Mon. Jul 22nd, 2024
Aging is an inevitable facet of life, and yet the biology underlying this actuality remains poorly understood. 

Even though it affects every organ in the body, ageing cannot be explained by a single pathway, and it is unclear what exactly causes the considerable changes in the brain.

Since declining mortality rates have boosted life expectancy—which grew by 6 years between 2000 and 2019 from 66.8 to 73.4 years—the causes and mechanisms of ageing have grown in importance. As a result, age-related sickness is now substantially more prevalent.

Given that all people endure physiological and cognitive changes as they age, it can be difficult to distinguish between abnormal and normal ageing. But it is still unclear what genetic, biochemical, and environmental variables push these changes past the point at which they become neurodegenerative.

The brain begins to lose volume after the age of 40 and does so at an increased rate until the age of 70.
Reduced total volume is caused by cerebral atrophy, which is also responsible for increased ventricular volume. Unknown mechanisms may be involved in this cell death. It is debatable whether a decrease in synapse number and a loss in cell volume together have a greater impact than a decrease in cell number alone. Injury, infection, or neurological diseases can speed up this process, while some studies have found that sex can slow it down.

Adulthood also sees a fall in the amount of grey matter, which is primarily made up of neuronal cell bodies. Despite reaching its peak at midlife, white matter volume (myelinated axons) also starts to decline after that. MRI can be used to detect abnormal myelination that shows up as white matter lesions (WML), which is another characteristic of ageing. They are highly correlated with various neurological diseases, including Alzheimer’s disease (AD), dementia, and Parkinson’s, and they reflect small vessel dysfunction.

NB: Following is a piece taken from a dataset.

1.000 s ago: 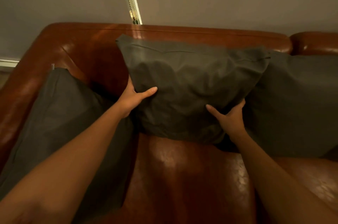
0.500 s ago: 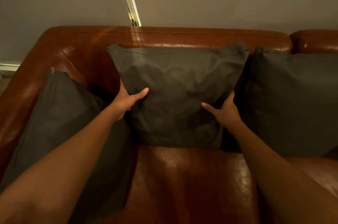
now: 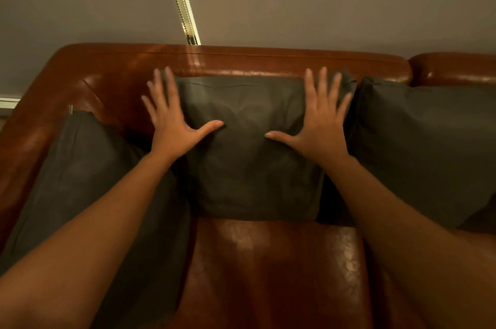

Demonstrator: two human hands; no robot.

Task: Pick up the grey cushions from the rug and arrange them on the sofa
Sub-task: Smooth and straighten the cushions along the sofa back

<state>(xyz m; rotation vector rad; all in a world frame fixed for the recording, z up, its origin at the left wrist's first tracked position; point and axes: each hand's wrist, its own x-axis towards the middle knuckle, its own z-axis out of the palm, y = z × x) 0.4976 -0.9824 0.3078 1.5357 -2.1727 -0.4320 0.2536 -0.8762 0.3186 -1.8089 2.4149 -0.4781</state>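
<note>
Three grey cushions stand on the brown leather sofa [image 3: 268, 275]. The middle cushion [image 3: 249, 167] leans upright against the backrest. My left hand [image 3: 171, 124] lies flat with spread fingers on its upper left corner, partly over the backrest. My right hand [image 3: 319, 122] lies flat with spread fingers on its upper right part. Neither hand grips anything. A second cushion [image 3: 80, 189] leans against the left armrest, partly behind my left forearm. The third cushion [image 3: 429, 146] stands to the right against the backrest.
The sofa's backrest [image 3: 268, 60] runs along a plain wall. A beaded blind cord [image 3: 182, 6] hangs down behind it. A second backrest section [image 3: 456, 68] starts at the far right. The bare seat cushion lies in front of the middle cushion.
Both hands let go of the middle cushion's lower sides and moved up to lie flat on its top part. The cushion now stands straighter against the backrest.
</note>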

Recent research employing MRI imaging and machine learning have been successful in predicting age with a mean absolute error of 5 years because structural changes in the brain’s architecture correlate so strongly with chronological age. This suggests a possible application of neuroimaging to recognise structural changes as a biological indicator of ageing and may be used to recognise “accelerated” or neurodegenerative variants.

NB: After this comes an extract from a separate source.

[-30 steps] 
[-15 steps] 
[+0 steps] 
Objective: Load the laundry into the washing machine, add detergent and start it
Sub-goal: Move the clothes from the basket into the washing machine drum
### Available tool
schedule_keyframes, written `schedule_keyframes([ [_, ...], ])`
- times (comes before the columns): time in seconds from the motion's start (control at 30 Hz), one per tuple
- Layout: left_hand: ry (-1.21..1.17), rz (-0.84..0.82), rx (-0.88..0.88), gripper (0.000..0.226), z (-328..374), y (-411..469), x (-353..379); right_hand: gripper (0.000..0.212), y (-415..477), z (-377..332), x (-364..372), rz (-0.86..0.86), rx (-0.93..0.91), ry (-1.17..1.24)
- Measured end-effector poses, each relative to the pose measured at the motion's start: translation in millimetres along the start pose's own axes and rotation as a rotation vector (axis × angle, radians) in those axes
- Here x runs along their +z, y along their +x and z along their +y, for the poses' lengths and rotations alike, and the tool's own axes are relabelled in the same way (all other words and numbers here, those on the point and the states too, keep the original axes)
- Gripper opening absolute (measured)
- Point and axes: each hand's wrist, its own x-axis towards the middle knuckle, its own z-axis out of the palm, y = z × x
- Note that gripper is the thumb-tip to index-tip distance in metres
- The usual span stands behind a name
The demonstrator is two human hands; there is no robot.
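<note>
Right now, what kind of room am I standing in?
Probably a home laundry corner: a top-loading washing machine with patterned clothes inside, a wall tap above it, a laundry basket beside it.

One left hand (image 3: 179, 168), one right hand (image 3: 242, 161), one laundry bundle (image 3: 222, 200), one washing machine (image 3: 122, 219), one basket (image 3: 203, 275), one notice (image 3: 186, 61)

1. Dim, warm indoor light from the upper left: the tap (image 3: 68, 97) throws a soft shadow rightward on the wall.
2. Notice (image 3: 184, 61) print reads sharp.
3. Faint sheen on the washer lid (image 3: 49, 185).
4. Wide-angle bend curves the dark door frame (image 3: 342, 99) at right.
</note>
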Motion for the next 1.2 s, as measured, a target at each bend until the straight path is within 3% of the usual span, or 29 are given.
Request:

Ageing, an inherent loss in cellular, tissue, and organismal function that also contributes to physiological deficiencies, is present together with chronological ageing. This decline entails defective mitochondrial activity, protein degradation, and oxidative stress responses and shows an imbalance between molecular damage and repair. As a result of metabolic changes in the brain, including as mitochondrial fragmentation, decreased electron transport, and increased oxidative DNA damage to the mitochondria, energy products like NAD+ and the harmful effects of reactive oxygen species eventually decline. Additionally, there is proof of diminished antioxidant activity and compromised oxidatively damaged molecular clearance.

Due to decreased clearance by the mitochondrial, antioxidant, and glymphatic systems, these senescent pathways cause a buildup of waste products and neurotoxic proteins. Protein accumulation is a hallmark of AD, which is characterised by amyloid beta plaques and neurofibrillary tangles and has an adverse effect on synaptic transmission. Genetic markers for ageing include the accumulation of unrepaired DNA damage and the ensuing loss of genomic integrity, which increases mistakes in the synthesis of RNA and protein molecules.

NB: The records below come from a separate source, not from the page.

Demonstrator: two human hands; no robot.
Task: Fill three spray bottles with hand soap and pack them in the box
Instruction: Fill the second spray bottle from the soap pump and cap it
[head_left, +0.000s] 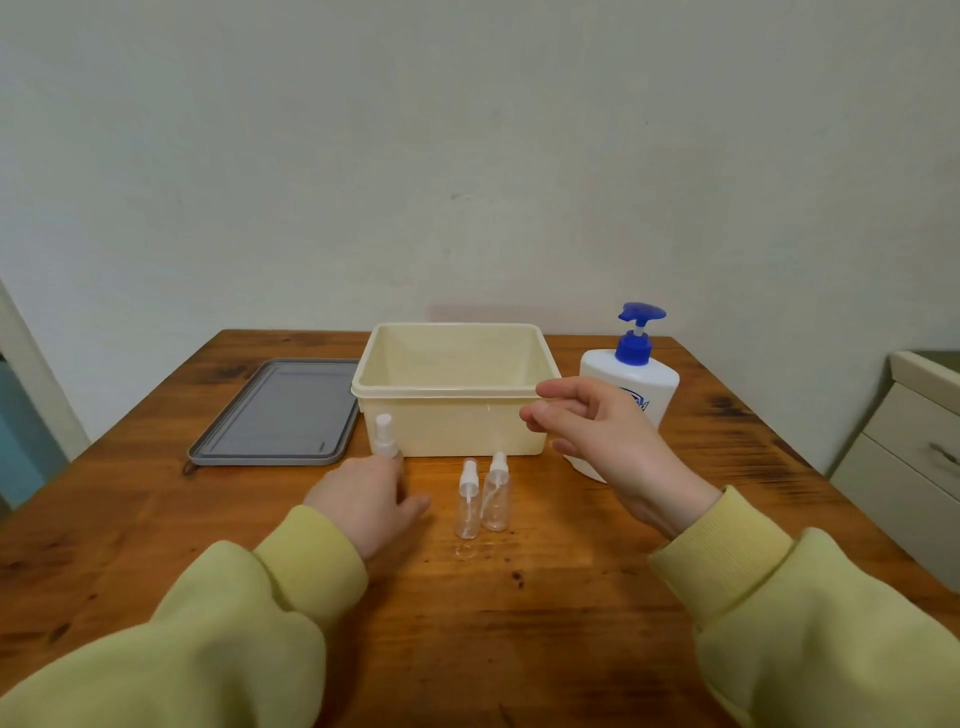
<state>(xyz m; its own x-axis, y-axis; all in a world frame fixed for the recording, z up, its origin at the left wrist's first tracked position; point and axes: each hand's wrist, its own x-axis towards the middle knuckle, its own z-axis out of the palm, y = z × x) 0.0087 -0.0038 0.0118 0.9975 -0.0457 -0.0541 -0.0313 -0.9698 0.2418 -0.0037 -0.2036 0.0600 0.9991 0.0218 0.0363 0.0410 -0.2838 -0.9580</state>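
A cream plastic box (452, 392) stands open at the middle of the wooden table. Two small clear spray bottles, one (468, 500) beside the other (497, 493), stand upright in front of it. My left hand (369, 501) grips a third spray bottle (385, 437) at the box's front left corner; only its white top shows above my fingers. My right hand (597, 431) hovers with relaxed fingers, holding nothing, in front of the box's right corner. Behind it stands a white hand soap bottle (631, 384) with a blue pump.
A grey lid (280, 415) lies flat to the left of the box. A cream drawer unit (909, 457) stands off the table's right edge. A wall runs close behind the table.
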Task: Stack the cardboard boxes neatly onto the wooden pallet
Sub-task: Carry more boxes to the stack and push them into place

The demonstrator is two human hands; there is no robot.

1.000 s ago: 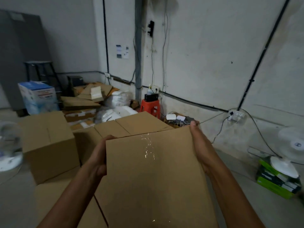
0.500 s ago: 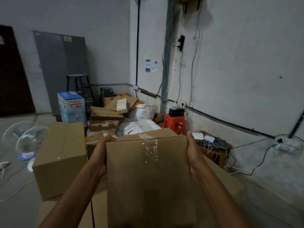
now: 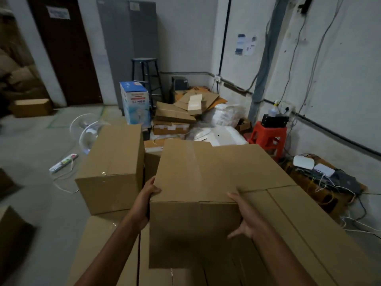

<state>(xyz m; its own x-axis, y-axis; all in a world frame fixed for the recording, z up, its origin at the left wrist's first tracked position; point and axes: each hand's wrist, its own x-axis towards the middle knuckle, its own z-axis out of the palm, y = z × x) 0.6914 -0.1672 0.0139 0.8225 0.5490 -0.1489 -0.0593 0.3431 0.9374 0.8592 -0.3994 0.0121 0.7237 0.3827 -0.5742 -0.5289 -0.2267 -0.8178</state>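
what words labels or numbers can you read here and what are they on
Nothing reads clearly.
blue and white box: red and blue print, too blurred
sign on the dark door: too blurred
papers on the wall: too small
label on the grey panel: too small
held cardboard box: no print shows

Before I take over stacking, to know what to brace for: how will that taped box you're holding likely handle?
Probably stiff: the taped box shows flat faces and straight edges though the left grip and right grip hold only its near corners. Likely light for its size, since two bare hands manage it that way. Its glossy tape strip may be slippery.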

Since neurons remain permanently postmitotic and unable to execute double-stranded break repair, age-related DNA damage has significant impacts on the brain. Instead of fixing the complete genome by homologous recombination, neuronal cells concentrate on repairing genes that are being transcribed. It is currently unknown if certain DNA damage patterns may contribute to age-related diseases or whether the buildup of damaged DNA simply develops over time and serves as a gauge of advancing age.

Aging-related changes to the brain’s anatomical and chemical makeup have an impact on behaviour.
Memory is the cognitive capacity that ages most uniformly. Working memory, attention, and executive function tasks have all shown age-related differences. It is believed that the slower processing speed and increased sensitivity to distraction while doing a task are to blame for these “non-pathological” cognitive alterations. It has proven difficult to comprehend the mechanisms that determine whether elderly people do better or worse.

Brain atrophy may be a mechanism that fuels neurodegenerative illnesses’ pathological cognitive impairment. Volume decrease in specific areas, including the entorhinal cortex and hippocampal nucleus, has been linked to moderate cognitive impairment (MCI), according to a meta-analysis. In addition, additional research has found variations in hippocampus shrinkage rates in MCI patients who concurrently advanced to an AD diagnosis. Given the critical role these brain regions play in memory, it is not unexpected that illnesses characterised by memory loss are linked to them.

Although chronological ageing is a universal phenomenon, biological ageing exhibits individual variances, and it may be able to postpone the normal ageing processes in order to better protect the brain. Exercise, energy restriction, and antioxidant supplements are a few lifestyle adjustments that may be protective against age-related cognitive impairments.

Contrary to popular belief, however, moderate alcohol usage (1-6 drinks per week) has been linked to a lower incidence of dementia compared to abstinence, suggesting that delaying ageing may be more difficult than undoing age-related damage.